May Day – that traditional celebration of the international labour movement – had a strong anti-austerity twist in Europe yesterday.
Seemingly endless recession and truly catastrophic levels of unemployment are fostering distrust, despair and a rise in political extremism. Government cuts at the behest of the hated “troika” (for which, read Germany) are – according to many – unequivocally to blame.
Nor are ordinary citizens the only ones growing fretful at so much pain with no discernible gain. Fuelled by the revelation that the seminal academic research making the economic case for austerity was flawed, policymakers, and even some investors, are questioning the wisdom of the focus on cuts.
The new Italian Prime Minister, the President of the European Commission and a high-profile bond-fund manager are only the latest to add their voices to the chorus. And the German Chancellor – naturally opposed to profligacy and facing an election – is looking increasingly exposed. Nor is her most important ally much help. While François Hollande does not seem to be able to make up his mind, his advisers – according to a draft report leaked to the press last week – accuse Angela Merkel of displaying “egotistical intransigence” and considering nothing but her citizens’ savings, her country’s trade balance and her own looming vote.
With opposition on all sides – social, political and economic – is it time for a rethink of austerity? Yes and no.
First, the no. The most obvious reason is a practical one. The bargain between the struggling periphery and the stronger core is that the latter will bail out the former in return for assurances that it is not pouring good money after bad; if Greece et al renege on their promises, the deal will be off.
But there is a wider point here, too. The notion that, without austerity, Europe would be in rude health overlooks the lesson of the financial crisis: debt-fuelled growth is illusory and cannot continue indefinitely. Indeed, spending cuts were only ever one side of the coin. According to the theory, while spending cuts brought down unsustainable debts, a shake-up of labour markets, tax regimes and the like would secure the longer-term recovery. In practice, however, reform is patchy at best.
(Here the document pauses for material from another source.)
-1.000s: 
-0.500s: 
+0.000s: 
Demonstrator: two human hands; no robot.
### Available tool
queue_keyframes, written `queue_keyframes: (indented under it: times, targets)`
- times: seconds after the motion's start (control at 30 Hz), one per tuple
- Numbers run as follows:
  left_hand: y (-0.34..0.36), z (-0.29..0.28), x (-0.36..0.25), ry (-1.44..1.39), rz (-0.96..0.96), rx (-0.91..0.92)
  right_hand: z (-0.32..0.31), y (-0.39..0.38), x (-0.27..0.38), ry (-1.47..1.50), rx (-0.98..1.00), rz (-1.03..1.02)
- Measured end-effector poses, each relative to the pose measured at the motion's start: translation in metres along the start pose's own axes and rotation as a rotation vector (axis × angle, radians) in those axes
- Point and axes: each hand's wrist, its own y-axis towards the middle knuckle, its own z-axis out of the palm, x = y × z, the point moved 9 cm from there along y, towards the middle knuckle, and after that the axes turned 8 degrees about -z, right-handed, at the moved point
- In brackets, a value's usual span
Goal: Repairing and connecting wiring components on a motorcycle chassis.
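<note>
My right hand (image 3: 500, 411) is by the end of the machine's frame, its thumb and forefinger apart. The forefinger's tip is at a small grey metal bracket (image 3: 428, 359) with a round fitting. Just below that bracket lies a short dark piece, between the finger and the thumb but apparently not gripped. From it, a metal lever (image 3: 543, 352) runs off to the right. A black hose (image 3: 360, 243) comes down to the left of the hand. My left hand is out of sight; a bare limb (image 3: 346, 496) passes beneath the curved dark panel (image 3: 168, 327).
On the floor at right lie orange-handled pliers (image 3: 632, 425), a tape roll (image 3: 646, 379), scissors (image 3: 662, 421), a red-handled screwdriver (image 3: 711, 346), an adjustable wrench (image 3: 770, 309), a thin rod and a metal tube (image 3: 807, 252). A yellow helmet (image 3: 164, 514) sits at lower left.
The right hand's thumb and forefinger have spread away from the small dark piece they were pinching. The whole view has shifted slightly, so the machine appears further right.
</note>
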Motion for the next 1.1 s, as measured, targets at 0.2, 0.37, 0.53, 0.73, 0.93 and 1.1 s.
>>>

In fact, Ms Merkel has shown more flexibility than she is given credit for. Greece, Spain and France have all been given more time to meet their budget-deficit targets. It is also woefully simplistic to dismiss Germany’s domestic political concerns – both because German voters will bear the brunt of the bailout costs, and because, as the recent launch of the anti-euro Alternative für Deutschland party suggests, the departure of a Greece or an Italy is not the only risk the single currency faces.
Germany remains the problem, though. And it is here that the need for a new approach to austerity comes in. Not because Berlin insists on fiscal discipline from others, rather because it is needlessly pursuing the policy itself. True, the powerhouse German economy is now suffering and may even be in recession. But with record-low borrowing rates and a budget heading for balance, Berlin can easily afford a stimulus – and a boost to demand in Germany would be a swift fillip elsewhere.
Where the anti-austerians are right is that it is vital to get the eurozone growing again. That means the European Central Bank cutting interest rates at today’s meeting, and it means Germany taking its foot off the brake. The choice between austerity and growth is a false one. Europe needs both. The mistake is in thinking that they need come from the same place.